Simply I am articulating this angle, this flash, this moment that Mr. Jones dwelt on when he tried to give its concrete meaning to the term castration complex, and from which for reasons required by his personal understanding he does not depart, because this is the way that for him things are phenomenologically tangible.

People are brought to a halt all the same by the limits of understanding when they try to understand at all costs; this is what I am trying to get you to go beyond a little by telling you that one can go a little further by stopping oneself trying to understand. And it is for this reason that I am not a phenomenologist.

And Jones identifies the castration complex with the fear of the disappearance of desire. It is exactly what I am in the process of telling you in a different form.

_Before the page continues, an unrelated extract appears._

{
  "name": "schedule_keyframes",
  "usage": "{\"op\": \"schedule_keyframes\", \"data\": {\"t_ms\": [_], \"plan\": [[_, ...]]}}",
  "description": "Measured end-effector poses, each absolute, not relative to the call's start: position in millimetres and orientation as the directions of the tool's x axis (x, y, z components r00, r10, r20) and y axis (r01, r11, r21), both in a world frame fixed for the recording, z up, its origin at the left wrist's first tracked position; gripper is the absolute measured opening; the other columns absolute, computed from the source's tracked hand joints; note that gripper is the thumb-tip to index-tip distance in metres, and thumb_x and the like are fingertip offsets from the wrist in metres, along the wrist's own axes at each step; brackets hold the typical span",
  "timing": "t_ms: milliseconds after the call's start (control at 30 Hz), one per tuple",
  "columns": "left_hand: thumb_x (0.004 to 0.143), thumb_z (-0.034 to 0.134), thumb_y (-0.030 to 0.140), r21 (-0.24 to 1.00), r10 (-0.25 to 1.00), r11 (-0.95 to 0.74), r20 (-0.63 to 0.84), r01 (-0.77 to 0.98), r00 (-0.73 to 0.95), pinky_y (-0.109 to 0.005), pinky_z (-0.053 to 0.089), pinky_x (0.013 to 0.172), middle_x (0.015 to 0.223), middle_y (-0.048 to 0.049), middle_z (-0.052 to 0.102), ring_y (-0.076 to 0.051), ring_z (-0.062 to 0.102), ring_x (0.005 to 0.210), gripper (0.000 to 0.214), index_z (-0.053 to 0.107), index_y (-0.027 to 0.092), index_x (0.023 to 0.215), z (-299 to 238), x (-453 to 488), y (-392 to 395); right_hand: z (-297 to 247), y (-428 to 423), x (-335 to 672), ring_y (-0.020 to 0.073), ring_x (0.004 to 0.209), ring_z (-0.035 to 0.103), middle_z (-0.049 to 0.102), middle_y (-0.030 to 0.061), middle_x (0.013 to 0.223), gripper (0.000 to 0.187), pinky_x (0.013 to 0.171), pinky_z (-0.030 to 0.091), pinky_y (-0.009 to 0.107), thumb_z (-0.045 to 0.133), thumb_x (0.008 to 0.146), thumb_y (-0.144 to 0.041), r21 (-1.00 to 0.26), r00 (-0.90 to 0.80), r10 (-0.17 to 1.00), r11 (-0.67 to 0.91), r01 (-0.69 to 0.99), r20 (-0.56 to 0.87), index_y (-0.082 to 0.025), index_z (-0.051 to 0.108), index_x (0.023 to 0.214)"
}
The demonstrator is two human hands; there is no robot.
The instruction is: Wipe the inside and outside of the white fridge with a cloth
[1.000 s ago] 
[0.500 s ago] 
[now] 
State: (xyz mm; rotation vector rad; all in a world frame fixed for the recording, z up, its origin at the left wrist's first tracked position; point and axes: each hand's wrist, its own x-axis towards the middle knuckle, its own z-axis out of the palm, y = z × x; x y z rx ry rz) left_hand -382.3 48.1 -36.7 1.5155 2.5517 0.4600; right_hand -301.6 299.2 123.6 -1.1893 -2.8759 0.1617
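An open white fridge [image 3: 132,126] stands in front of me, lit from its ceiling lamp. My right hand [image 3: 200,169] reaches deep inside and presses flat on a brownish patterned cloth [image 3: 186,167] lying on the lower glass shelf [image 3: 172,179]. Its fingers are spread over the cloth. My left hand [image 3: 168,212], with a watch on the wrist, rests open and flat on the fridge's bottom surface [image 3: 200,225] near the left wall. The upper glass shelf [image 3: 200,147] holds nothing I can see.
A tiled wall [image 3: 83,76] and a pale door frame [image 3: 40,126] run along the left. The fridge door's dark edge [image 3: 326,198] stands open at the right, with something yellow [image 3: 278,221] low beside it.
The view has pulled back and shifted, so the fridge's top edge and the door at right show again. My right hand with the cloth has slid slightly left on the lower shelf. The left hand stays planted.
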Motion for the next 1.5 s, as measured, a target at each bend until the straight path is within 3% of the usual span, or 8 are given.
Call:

The Ernest Jones text is probably : The Phallic Phase : given in Wiesbaden on 4th September 1932 [1933] : Ernest Jones : Information & availability here  :  This paper was read in brief before the Twelfth International Psycho-Analytical Congress, Wiesbaden, September 4th, 1932, and in full before the British Psycho-Analytical Society, October 19th and November 2nd, 1932.

This paper is also referred to in Guiding Remarks for a Congress on Feminine Sexuality : 1958 [Presented in Amsterdam, 5th September 1960] : Jacques Lacan : details available here

P453 of Jones : I will first remind you that in Freud’s (Freud : The Infantile genital Organisation of the Libido : Collected Papers : International Psycho-Analytical Library : 1924, vol ii, p245. More details below) description of the phallic phase the essential feature common to both sexes was the belief that only one kind of genital organ exists in the world-a male one.

According to Freud, the reason for this belief is simply that the female organ has at this age not yet been discovered by either sex : human beings are thus divided, not into those possessing a male organ and those possessing a female organ, but into those who possess a penis and those who do not: there is the penis-possessing class and the castrated class. A boy begins by believing that everyone belongs to the former class, and only as his fears get aroused does he begin to suspect the existence of the latter class. A girl takes the same view, save that here one should use the corresponding phrase, ‘clitoris-possessing class’; and only after comparing her own with the male genital does she form a conception of a mutilated class, to which she belongs. Both sexes strive against accepting the belief in the second class, and both for the same reason-namely, from a wish to disbelieve in the supposed reality of’ castration. This picture as sketched by Freud is familiar to you all, and the readily available facts of observation from which it is drawn have been confirmed over and over again. The interpretation of the facts, however, is of course another matter and is not so easy.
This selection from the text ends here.